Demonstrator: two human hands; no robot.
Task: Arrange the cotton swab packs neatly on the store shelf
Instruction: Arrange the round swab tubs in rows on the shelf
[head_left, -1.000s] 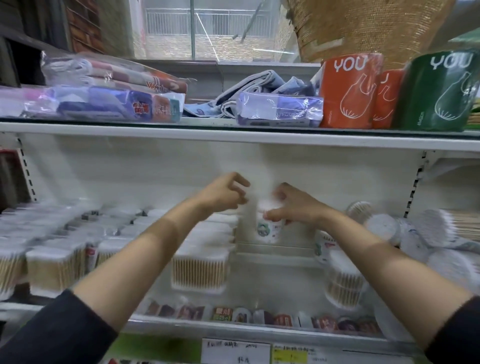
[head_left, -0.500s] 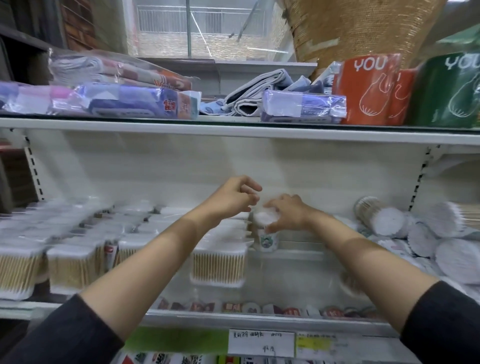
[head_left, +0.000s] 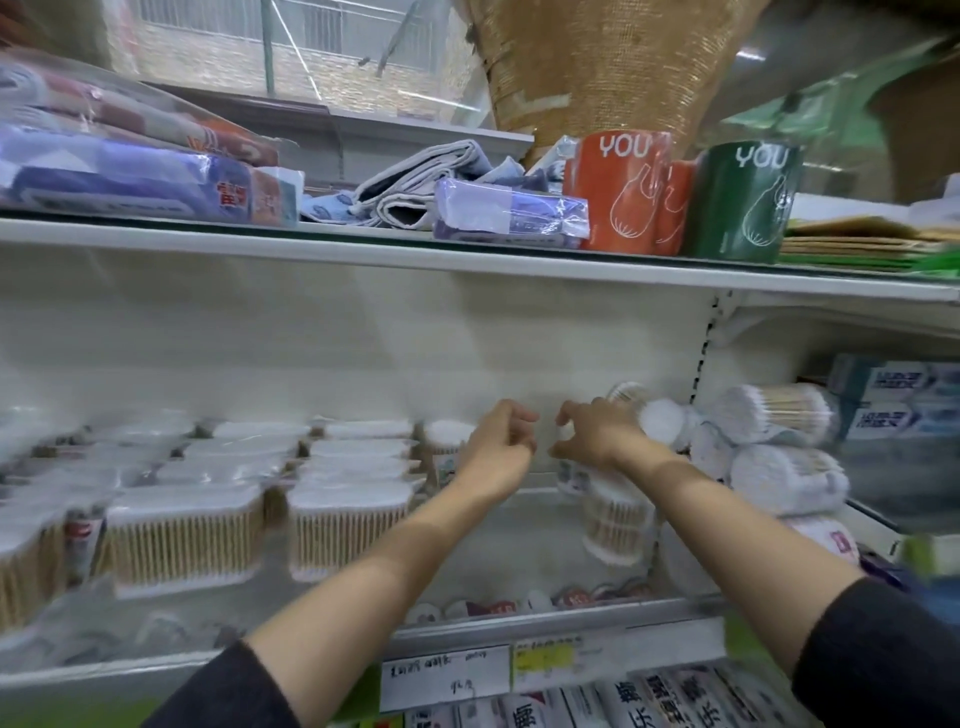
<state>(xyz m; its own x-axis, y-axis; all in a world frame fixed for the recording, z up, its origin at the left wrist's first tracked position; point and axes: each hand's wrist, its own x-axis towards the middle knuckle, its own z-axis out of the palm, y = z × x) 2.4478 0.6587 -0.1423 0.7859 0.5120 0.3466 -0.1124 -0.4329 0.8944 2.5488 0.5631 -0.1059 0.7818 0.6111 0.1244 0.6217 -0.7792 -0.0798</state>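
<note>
Currently I see both hands over the white store shelf (head_left: 519, 540): left hand (head_left: 496, 447) loosely curled, holding nothing; right hand (head_left: 597, 434) grip unclear. Rectangular cotton swab packs (head_left: 348, 525) stand in rows left, round ones (head_left: 784, 480) piled right.

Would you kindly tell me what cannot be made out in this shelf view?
- Whether the right hand grips a pack: motion blur, head view.
- What the left hand touches: its own back hides it.
- Price tag writing: too blurred.
- Square swab packs at far left: cut off by the frame edge.
</note>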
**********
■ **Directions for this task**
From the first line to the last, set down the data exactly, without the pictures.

■ **Answer to this problem**
Demonstrator: two human hands; no robot.
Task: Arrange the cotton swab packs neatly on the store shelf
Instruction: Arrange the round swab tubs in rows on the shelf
[head_left, -1.000s] 
[head_left, -0.500s] 
[head_left, +0.000s] 
<state>(xyz m; its own x-axis, y-axis; all in a world frame fixed for the recording, z up, its origin at the left wrist's first tracked position; point and axes: each hand's wrist, its own x-axis towards the middle knuckle, its own z-axis out of the palm, y = z × x) 2.4478 0.6587 -0.1423 0.7859 0.5120 0.3466 -0.1124 -0.4329 0.8944 2.5488 0.5631 -0.1059 0.7818 0.6111 0.1244 0.6217 -0.7792 -0.0798</state>
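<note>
Currently I see both hands over the white store shelf (head_left: 519, 540): left hand (head_left: 496, 447) loosely curled, holding nothing; right hand (head_left: 597, 434) grip unclear. Rectangular cotton swab packs (head_left: 348, 525) stand in rows left, round ones (head_left: 784, 480) piled right.

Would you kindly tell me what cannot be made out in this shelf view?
- Whether the right hand grips a pack: motion blur, head view.
- What the left hand touches: its own back hides it.
- Price tag writing: too blurred.
- Square swab packs at far left: cut off by the frame edge.
</note>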

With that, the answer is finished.